IL‐17R deletion predicts high‐grade colorectal cancer and poor clinical outcomes

The IL‐17 receptor (IL‐17R) has a perplexing role in cancer, which may be explained by its yin‐yang signaling pathways. Recently, the critical role of IL‐17R in maintaining basal levels of A20—a key negative regulator of NF‐κB and JNK‐c‐Jun pathways has been demonstrated in cancer cell lines. Cross‐cancer analyses of somatic copy number alterations in IL‐17RA, IL‐17RC and A20 genes reveal that IL‐17RA‐deletion is common in colorectal cancer (CRC) patients, representing 24%, 26%, 37% and 49% of stage I, II, III and IV of patients, respectively, and mutually exclusive with patients displaying microsatellite instability. Importantly, patients with IL‐17R‐deletion or concurrent deletions of A20 show significantly reduced overall survival. Analysis of multiple published microarray studies confirms that IL‐17RA expression is significantly reduced in CRC samples compared to normal counterparts, and its level is closely associated with A20 expression. Analyses of RNAseq data indicate that tumors with IL‐17R‐deletion express strong molecular markers of tumor invasion, growth and metastasis.
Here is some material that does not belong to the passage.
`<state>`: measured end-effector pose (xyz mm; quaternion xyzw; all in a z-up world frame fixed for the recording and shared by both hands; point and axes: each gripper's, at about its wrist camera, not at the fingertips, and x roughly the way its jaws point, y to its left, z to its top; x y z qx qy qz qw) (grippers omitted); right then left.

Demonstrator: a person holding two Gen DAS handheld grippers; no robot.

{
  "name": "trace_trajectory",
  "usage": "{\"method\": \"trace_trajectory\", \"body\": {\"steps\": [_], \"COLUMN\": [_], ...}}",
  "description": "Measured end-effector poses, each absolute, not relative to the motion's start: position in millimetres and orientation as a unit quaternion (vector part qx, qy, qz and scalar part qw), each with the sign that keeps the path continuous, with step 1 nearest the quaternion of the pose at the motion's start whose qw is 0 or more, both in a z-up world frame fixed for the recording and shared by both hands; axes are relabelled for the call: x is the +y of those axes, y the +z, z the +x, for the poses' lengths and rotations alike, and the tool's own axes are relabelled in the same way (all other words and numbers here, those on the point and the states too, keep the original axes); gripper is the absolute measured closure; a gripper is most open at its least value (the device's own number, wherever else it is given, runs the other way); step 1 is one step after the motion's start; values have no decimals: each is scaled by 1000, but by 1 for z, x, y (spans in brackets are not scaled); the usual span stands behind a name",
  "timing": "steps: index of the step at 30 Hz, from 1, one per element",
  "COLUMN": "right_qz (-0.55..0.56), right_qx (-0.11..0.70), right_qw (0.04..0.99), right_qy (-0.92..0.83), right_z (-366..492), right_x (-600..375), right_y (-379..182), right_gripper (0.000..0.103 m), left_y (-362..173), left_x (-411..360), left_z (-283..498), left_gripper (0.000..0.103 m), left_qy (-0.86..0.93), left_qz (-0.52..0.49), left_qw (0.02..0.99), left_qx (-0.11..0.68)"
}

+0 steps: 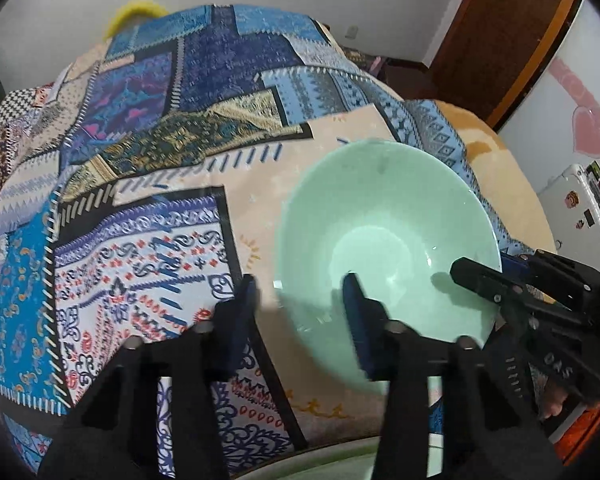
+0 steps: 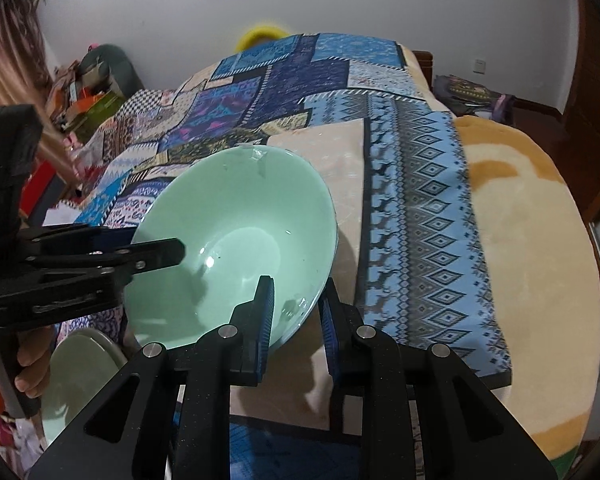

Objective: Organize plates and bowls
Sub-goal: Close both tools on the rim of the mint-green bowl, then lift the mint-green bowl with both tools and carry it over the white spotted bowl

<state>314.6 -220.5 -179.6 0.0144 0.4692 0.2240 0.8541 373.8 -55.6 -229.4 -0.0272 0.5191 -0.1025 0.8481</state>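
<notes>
A pale green bowl [image 1: 380, 208] [image 2: 236, 208] is tilted over the patchwork cloth [image 1: 160, 120] [image 2: 412, 200]. My right gripper [image 2: 297, 284] is shut on its near rim, one pad inside the bowl and one outside. In the left wrist view the right gripper [image 1: 476, 268] comes in from the right, with one finger over the bowl's inside. My left gripper [image 1: 299, 280] straddles the bowl's left rim, its right finger inside. The outer finger stands a little apart from the wall, so it is open. It enters the right wrist view [image 2: 160, 240] from the left, held by a person's hand [image 2: 28, 376].
A second pale green dish [image 2: 76, 372] lies low at the near left, below the bowl. A beige blanket [image 2: 520, 240] covers the surface right of the cloth. A yellow ring [image 2: 260, 34] sits at the far end. Clutter [image 2: 88, 96] is piled at the far left.
</notes>
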Motion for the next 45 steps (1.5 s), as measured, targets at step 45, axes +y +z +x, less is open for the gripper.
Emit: {"method": "trace_trajectory", "body": {"steps": [45], "right_qz": [23], "right_qx": [423], "right_qw": [882], "right_qy": [208], "right_z": [243], "right_x": [-198], "right_y": [-106], "right_gripper": [84], "left_y": [-146], "left_x": [-41], "left_z": [274], "left_gripper": [88], "left_qy": [-103], "left_qz": [-26], "left_qw": [876], "left_qx": [471]}}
Notably, approximately 20 genes responsible for protein synthesis and mitochondrial metabolism are inversely correlated with both IL‐17RA and A20. Immunohistochemistry staining in human colorectal tissue arrays further reveals that high‐grade tumors have significantly reduced IL‐17RA staining compared to low‐grade tumors. Thus, collective evidence strongly supports a previously unrecognized CRC‐promoting mechanism triggered by IL‐17RA‐deletion and highlights its utility as a prognostic marker in CRC.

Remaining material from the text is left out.